## Task
Using the data below, set down every line from the one containing "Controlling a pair" through the one containing "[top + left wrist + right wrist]", inclusive and unchanged. Pictures are to be skipped.

────────────────

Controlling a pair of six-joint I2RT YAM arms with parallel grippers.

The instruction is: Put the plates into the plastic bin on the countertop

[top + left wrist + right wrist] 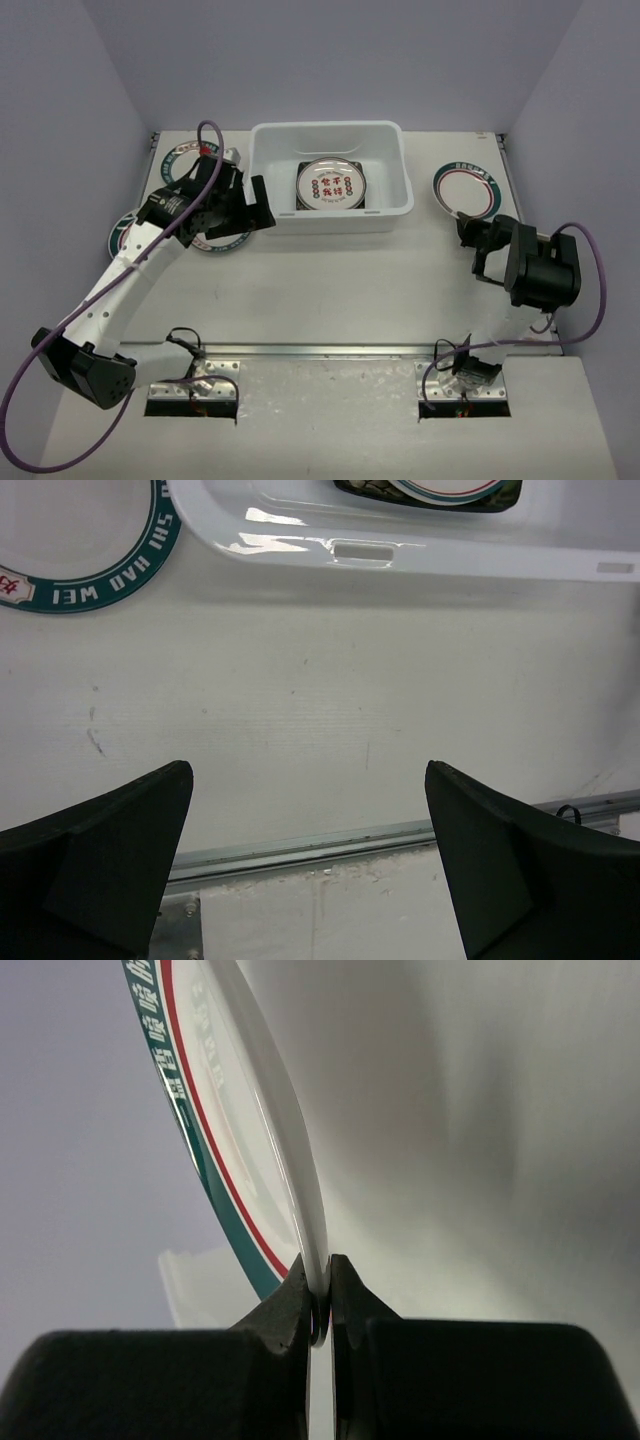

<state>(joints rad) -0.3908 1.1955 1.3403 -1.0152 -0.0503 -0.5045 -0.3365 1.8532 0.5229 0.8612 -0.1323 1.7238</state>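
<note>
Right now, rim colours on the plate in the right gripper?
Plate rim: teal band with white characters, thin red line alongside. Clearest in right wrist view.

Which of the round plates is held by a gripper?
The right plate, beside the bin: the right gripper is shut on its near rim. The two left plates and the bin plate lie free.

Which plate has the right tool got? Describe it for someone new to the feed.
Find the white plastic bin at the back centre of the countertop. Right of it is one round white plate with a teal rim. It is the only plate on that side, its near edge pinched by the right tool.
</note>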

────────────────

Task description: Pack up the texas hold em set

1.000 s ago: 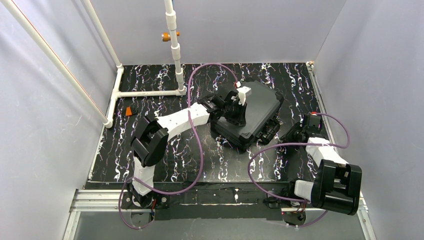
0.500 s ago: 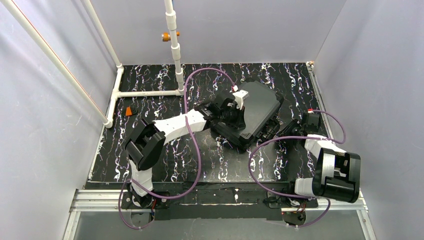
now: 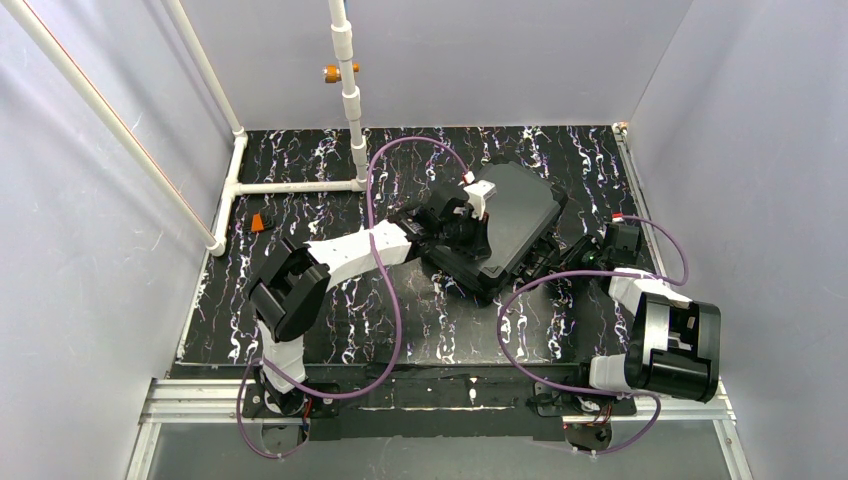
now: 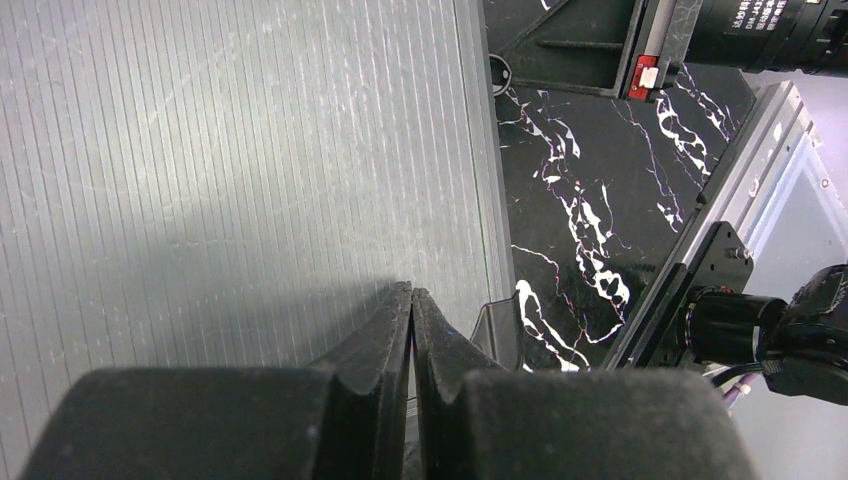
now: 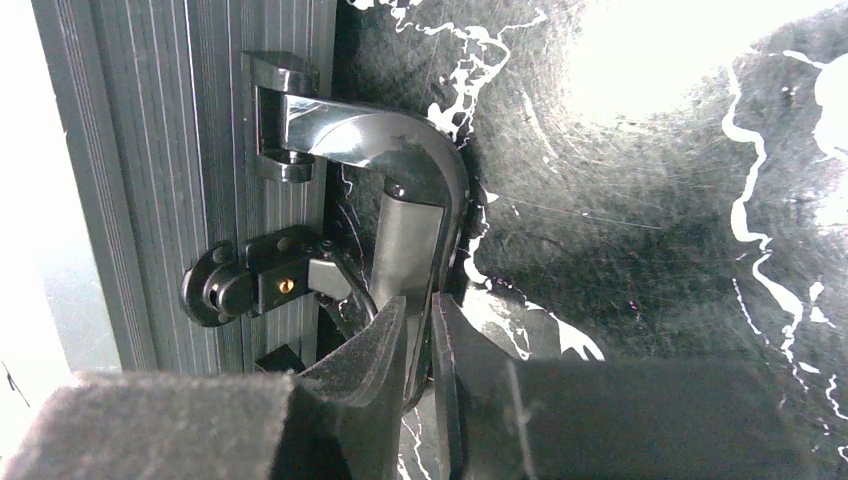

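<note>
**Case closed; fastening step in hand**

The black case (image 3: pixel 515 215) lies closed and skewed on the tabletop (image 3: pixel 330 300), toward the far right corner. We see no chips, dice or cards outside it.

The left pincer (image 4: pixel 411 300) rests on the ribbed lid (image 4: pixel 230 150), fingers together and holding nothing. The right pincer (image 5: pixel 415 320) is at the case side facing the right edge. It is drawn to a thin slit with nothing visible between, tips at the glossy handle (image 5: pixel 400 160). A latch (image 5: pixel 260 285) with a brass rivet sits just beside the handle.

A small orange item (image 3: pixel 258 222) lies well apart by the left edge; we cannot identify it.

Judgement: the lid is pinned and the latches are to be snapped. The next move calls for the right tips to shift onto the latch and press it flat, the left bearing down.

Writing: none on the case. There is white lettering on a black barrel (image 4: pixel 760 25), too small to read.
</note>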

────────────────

## Worked solution
Controlling a pair of six-joint I2RT YAM arms with parallel grippers.

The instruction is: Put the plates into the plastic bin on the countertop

[top + left wrist + right wrist] 

No further output is needed here.